Exercise data below:

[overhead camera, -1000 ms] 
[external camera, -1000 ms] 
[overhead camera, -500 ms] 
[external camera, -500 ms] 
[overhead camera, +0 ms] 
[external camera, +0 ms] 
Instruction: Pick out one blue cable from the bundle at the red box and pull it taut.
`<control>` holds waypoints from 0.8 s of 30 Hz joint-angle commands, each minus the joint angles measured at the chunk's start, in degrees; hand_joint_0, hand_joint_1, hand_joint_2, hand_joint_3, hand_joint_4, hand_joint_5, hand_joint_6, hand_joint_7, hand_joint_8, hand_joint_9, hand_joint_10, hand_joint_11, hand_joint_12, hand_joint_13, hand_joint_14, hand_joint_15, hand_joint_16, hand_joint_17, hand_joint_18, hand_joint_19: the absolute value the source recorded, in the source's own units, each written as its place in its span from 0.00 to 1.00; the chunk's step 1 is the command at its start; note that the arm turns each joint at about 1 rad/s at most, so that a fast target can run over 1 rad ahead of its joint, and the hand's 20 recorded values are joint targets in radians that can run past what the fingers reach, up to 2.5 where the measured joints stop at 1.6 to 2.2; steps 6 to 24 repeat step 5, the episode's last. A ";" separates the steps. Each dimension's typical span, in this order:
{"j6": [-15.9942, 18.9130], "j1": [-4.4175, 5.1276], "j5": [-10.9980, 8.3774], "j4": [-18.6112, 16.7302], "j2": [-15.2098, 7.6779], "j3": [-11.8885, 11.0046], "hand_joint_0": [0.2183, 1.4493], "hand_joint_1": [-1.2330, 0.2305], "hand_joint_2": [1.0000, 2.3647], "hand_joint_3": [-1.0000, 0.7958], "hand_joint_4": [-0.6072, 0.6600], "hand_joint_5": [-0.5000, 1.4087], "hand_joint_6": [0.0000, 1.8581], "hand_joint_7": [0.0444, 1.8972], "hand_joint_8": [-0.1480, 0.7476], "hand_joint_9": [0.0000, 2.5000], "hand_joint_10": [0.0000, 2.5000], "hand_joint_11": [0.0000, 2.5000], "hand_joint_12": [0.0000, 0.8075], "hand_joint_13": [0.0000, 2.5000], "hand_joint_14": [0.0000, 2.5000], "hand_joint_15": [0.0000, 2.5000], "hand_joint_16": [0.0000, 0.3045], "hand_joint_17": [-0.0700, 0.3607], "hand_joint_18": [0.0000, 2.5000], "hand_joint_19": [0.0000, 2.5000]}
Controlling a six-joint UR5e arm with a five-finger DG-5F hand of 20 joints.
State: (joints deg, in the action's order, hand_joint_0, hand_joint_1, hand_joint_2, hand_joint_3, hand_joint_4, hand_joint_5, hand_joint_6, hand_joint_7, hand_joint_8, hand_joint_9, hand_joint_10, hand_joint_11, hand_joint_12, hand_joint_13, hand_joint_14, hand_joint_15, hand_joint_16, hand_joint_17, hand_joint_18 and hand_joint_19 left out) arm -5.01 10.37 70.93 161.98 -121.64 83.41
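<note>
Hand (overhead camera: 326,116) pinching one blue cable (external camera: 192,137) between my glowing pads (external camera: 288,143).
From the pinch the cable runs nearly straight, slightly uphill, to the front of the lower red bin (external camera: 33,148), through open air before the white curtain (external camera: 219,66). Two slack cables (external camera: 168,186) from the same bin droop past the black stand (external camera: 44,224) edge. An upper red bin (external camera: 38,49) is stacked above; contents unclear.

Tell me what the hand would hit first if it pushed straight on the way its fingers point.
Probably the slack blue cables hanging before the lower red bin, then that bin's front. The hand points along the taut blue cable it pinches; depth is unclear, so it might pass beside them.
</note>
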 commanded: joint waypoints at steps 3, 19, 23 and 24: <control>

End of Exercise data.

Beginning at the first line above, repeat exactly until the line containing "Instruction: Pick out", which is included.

[overhead camera, -1000 ms] 
[external camera, -1000 ms] 
[overhead camera, -500 ms] 
[external camera, -500 ms] 
[overhead camera, +0 ms] 
[external camera, +0 ms] 
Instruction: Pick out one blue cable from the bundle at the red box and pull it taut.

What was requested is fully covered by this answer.